‘Buildings won’t determine the future of cities’, says architect Teddy Cruz from San Diego, who will exemplify his ideas about conflict zones as the drivers for progress at WDCD14.

‘The future of cities today depends less on buildings but more on the fundamental reorganization of socio-economic relations,’ says Guatemalan-American architect Teddy Cruz. And the best ideas for this renewal, he says, ‘will not come from enclaves of economic power and abundance, but from sectors of conflict and scarcity. There an urgent imagination can really inspire us to rethink urban growth today.’

Cruz, a Professor of Public Culture and Urbanism in the Visual Arts Department at the University of California, San Diego, can tell from his experience researching the urban area of the Tijuana-San Diego border. Through his investigation and practice he has been advancing border immigrant neighbourhoods as sites of cultural production, from which to rethink urban policy, affordable housing and civic infrastructure.

Teddy Cruz studied architecture at Rafael Landivar University in his native Guatemala City and at California State Polytechnic University San Luis Obispo. He completed his education at Harvard University and established his San Diego research-based architectural practice, estudio teddy cruz, in 2000.

While working as an Associate Professor of Architecture at Woodbury University between 2000 and 2005, he began the Border Institute (BI) to further research on cross-border urban dynamics in the San Diego-Tijuana region. In 2010 he co-founded the Center for Urban Ecologies and in 2013 he established the Blum Cross-Border Initiative with political theorist Fonna Forman.

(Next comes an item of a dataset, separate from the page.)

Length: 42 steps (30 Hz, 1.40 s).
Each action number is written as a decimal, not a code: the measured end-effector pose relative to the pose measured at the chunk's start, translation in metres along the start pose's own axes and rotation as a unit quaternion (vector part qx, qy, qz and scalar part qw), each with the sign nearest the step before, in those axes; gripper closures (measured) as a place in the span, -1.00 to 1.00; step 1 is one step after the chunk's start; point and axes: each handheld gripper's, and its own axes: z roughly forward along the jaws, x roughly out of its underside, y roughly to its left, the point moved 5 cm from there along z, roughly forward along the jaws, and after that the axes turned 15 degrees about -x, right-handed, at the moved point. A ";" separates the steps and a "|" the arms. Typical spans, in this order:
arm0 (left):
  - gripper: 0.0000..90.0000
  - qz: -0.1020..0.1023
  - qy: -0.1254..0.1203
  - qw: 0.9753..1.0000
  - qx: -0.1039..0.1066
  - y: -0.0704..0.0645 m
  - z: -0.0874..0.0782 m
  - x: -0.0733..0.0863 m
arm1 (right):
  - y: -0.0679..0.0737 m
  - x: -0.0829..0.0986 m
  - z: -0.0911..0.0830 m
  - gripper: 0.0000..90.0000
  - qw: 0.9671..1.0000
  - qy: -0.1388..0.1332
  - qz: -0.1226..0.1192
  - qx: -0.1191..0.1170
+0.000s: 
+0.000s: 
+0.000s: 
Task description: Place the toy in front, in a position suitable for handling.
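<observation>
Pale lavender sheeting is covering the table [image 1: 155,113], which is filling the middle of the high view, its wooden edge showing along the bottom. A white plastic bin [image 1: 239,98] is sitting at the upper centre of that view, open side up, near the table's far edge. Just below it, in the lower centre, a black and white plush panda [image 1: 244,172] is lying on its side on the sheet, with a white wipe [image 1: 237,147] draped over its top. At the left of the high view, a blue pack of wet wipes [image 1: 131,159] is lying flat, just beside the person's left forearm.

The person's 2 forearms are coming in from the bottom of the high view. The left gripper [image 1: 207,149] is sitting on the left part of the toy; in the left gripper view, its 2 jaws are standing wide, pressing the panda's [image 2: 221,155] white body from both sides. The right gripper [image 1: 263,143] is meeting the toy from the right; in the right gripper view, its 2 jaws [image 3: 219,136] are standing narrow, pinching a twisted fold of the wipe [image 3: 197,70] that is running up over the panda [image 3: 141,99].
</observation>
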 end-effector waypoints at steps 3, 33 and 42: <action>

Recipient of the Rome Prize in Architecture in 1991, his honours include the Ford Foundation Visionaries Award in 2011, and the 2013 Architecture Award from the US Academy of Arts and Letters. His architectural and artistic work has been exhibited nationally and internationally including representing the US in the 2008 Venice Architecture Biennale and ‘Small Scale Big Change’ at the Museum of Modern Art in New York in 2010.